What you need to do -> Filter the entries, keeping every line with the string "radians".

Data items:

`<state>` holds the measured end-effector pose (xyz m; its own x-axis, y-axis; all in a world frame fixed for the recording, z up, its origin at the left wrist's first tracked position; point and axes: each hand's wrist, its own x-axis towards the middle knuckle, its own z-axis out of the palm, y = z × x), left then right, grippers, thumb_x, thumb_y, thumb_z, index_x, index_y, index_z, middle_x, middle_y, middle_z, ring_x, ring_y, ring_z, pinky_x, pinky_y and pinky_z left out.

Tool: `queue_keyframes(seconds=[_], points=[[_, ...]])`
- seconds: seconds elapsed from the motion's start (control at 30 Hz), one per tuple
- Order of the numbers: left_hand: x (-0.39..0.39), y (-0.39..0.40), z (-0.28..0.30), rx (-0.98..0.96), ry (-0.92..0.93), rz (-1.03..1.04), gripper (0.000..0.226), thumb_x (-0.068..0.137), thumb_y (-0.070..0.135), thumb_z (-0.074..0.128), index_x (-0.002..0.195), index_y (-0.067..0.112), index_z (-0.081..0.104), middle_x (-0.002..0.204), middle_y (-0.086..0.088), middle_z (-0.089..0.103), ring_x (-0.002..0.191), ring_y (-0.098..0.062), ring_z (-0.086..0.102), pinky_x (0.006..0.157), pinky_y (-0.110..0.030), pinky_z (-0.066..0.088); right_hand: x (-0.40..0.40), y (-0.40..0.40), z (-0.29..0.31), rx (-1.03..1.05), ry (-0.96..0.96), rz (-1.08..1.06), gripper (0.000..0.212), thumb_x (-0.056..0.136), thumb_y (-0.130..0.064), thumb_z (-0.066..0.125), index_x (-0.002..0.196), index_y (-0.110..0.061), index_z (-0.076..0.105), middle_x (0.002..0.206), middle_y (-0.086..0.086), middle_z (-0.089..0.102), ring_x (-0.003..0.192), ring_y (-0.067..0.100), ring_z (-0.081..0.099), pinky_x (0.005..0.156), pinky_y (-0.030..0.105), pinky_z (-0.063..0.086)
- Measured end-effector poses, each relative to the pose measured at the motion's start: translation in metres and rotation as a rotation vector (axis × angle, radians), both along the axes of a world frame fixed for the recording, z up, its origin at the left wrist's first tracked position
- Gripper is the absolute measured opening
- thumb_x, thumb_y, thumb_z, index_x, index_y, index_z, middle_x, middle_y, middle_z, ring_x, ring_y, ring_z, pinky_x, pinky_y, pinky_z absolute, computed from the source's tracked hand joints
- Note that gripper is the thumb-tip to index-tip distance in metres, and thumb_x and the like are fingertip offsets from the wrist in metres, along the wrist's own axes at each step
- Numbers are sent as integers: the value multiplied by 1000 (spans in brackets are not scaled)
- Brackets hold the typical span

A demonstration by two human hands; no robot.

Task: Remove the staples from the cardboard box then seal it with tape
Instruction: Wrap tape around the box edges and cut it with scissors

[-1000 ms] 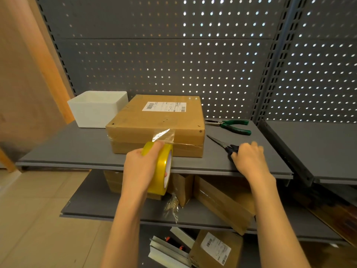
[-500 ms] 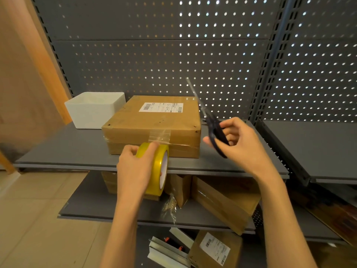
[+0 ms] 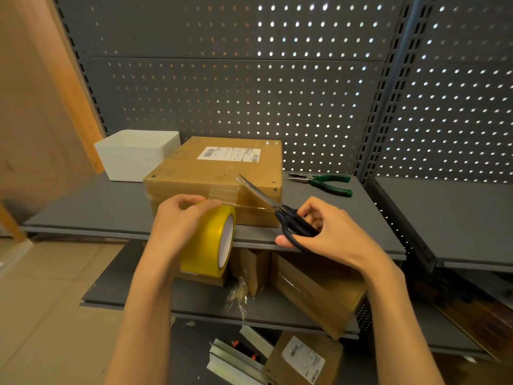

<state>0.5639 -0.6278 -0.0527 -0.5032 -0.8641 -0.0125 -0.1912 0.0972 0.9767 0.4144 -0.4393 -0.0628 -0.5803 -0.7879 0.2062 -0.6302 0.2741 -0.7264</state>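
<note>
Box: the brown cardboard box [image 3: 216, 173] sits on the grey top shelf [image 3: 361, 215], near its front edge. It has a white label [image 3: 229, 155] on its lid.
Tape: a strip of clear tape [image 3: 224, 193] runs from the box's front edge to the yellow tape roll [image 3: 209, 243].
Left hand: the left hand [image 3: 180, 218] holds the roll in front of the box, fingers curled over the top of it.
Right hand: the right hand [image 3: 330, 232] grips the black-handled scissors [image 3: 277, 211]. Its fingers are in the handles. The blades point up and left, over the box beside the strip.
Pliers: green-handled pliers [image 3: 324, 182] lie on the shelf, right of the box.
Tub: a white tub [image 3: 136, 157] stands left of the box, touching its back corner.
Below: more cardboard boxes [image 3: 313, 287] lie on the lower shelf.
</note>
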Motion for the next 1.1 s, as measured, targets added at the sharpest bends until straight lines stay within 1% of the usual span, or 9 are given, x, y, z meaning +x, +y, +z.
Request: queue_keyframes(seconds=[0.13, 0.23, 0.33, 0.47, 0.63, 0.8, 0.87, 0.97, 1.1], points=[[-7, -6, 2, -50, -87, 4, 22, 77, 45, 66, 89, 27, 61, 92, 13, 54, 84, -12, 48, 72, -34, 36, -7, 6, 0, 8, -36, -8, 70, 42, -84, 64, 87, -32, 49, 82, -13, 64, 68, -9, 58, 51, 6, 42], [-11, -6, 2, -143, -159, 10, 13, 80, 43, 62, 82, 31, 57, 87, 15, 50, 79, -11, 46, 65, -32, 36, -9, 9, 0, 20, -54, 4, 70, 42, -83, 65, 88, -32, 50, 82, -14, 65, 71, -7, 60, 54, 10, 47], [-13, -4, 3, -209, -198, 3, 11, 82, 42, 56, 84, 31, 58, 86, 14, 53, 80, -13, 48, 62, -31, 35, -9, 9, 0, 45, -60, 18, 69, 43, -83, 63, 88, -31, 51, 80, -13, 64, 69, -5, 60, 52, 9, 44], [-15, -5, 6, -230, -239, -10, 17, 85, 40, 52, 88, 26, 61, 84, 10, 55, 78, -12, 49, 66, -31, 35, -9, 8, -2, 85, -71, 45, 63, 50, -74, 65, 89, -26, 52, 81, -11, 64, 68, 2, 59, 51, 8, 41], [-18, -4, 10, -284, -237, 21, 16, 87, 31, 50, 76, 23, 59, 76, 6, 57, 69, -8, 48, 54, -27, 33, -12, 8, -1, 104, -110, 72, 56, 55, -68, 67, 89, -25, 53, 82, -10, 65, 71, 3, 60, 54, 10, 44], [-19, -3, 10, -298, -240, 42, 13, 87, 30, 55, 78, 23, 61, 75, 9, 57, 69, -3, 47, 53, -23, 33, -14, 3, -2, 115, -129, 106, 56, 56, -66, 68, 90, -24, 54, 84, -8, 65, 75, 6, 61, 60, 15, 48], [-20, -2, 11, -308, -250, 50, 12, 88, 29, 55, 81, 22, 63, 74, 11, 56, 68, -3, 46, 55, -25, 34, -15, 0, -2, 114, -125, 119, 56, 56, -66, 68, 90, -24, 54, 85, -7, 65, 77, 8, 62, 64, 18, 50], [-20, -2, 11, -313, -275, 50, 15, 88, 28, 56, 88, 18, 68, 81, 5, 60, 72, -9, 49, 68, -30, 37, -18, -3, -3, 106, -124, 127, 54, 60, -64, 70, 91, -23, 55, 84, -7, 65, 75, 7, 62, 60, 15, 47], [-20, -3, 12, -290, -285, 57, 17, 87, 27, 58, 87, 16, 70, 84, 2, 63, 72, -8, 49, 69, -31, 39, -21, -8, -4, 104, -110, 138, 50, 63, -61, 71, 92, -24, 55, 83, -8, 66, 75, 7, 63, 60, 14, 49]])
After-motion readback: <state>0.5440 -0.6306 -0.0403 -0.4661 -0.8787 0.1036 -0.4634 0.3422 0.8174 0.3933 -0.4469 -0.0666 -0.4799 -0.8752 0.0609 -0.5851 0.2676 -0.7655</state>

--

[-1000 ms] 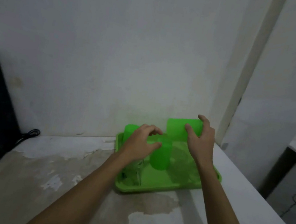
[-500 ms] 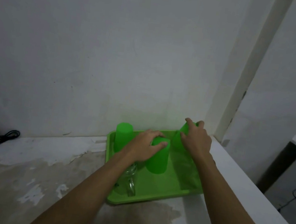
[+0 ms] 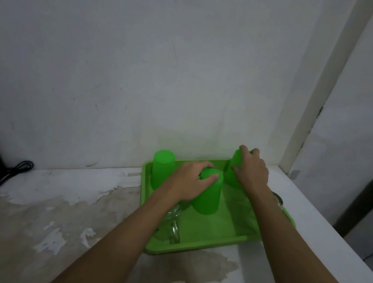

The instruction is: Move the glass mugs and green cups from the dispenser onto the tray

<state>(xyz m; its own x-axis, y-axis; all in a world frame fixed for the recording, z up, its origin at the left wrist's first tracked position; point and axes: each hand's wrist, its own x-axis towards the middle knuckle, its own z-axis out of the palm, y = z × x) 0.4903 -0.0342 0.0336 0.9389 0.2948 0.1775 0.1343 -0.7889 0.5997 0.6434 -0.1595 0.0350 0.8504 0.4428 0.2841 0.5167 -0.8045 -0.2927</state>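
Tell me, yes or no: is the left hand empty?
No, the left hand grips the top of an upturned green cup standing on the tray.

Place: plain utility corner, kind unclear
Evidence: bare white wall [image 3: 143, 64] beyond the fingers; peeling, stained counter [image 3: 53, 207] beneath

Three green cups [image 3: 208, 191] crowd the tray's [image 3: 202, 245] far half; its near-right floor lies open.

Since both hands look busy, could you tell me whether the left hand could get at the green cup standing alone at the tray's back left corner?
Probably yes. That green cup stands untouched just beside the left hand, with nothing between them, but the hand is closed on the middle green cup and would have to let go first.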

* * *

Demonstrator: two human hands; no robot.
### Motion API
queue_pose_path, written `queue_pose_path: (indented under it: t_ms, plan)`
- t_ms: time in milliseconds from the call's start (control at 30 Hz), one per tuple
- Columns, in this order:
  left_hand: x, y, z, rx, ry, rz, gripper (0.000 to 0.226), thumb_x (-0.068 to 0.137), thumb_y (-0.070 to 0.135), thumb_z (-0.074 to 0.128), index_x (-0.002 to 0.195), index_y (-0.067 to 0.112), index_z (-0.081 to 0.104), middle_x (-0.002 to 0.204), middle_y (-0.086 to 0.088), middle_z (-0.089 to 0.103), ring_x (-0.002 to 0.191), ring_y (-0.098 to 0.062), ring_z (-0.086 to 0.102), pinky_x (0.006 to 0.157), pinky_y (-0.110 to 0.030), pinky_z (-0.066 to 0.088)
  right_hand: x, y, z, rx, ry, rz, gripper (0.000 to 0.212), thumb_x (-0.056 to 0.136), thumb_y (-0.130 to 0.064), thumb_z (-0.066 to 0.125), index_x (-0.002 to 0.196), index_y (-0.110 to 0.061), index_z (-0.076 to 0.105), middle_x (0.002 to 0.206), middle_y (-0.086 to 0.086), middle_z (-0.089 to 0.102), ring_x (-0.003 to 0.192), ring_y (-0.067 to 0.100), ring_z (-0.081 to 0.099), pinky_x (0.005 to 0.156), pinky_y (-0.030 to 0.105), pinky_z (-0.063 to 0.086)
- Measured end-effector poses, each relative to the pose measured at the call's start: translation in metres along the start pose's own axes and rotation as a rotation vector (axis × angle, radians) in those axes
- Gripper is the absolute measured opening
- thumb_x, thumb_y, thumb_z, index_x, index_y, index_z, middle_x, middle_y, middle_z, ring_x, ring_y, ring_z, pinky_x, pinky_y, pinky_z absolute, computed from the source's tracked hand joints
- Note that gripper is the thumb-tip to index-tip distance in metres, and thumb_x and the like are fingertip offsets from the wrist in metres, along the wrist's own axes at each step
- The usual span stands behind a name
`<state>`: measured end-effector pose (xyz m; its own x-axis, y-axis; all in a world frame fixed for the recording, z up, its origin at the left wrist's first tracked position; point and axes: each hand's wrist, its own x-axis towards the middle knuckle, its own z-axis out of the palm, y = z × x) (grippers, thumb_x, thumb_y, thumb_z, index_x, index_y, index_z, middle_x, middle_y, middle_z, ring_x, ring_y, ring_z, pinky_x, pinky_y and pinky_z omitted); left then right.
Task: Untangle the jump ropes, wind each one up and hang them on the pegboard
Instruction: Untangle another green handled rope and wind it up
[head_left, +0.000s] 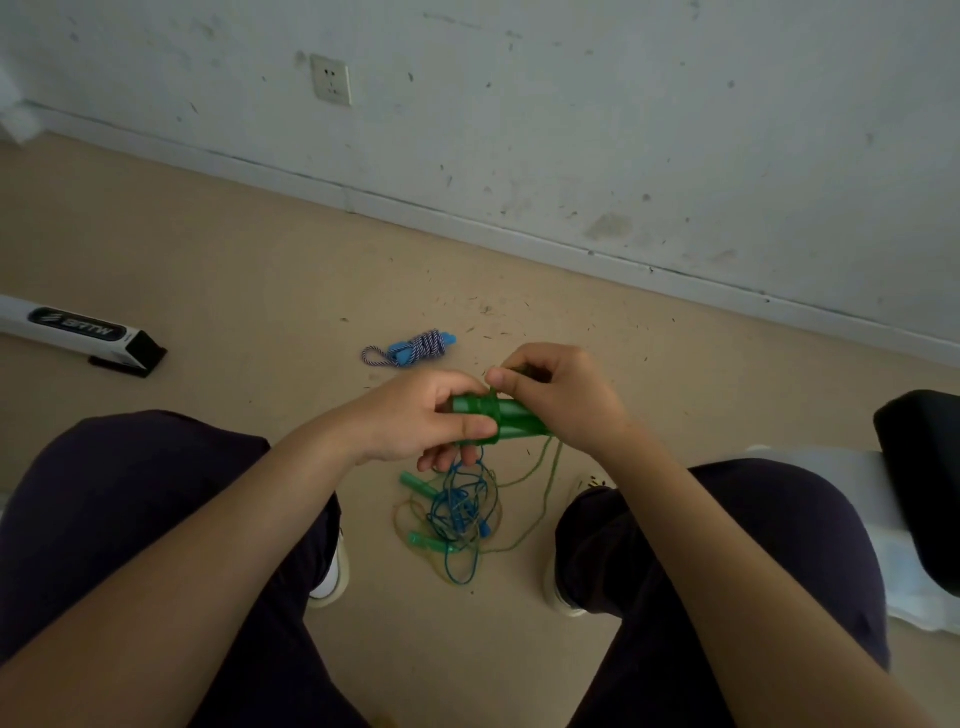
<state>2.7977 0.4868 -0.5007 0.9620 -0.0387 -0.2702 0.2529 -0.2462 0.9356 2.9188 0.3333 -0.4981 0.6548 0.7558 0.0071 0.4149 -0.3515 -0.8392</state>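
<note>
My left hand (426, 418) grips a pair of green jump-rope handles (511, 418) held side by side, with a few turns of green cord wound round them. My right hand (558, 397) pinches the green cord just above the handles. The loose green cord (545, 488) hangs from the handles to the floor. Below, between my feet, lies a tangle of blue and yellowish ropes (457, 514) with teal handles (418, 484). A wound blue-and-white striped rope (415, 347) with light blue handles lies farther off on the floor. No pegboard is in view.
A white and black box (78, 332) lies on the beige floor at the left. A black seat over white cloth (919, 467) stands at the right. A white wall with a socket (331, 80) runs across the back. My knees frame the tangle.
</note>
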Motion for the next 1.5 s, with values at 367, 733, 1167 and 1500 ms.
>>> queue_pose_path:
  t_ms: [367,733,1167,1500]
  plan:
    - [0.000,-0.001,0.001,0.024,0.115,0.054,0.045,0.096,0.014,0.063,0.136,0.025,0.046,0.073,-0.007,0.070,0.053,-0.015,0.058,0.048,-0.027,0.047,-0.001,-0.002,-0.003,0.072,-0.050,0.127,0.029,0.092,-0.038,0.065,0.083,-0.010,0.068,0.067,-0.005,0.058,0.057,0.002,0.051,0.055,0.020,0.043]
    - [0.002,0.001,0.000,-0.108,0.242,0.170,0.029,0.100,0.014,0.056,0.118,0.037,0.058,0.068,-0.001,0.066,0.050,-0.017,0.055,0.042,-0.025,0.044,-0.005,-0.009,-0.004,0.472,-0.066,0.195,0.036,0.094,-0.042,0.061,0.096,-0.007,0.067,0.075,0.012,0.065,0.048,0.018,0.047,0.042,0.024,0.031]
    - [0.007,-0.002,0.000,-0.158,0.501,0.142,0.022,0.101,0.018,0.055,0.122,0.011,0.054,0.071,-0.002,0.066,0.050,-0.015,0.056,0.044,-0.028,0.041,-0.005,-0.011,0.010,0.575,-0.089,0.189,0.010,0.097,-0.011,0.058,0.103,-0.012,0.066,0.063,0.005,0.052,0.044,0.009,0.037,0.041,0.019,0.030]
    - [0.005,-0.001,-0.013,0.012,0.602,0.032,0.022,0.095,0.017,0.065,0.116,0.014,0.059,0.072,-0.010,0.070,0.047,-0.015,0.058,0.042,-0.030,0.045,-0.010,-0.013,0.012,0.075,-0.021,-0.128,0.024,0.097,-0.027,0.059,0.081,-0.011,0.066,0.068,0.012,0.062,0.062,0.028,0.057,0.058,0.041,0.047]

The answer ->
- Measured end-effector poses, each relative to the pose measured at the motion's start: translation in metres and rotation as a rotation vector (axis × angle, radians), both along the axes of a world frame fixed for the recording, z up, its origin at the left wrist's first tracked position
- Measured end-effector poses, each relative to the pose measured at the call's start: translation in metres along the start pose's own axes and rotation as a rotation vector (axis × angle, radians) in those axes

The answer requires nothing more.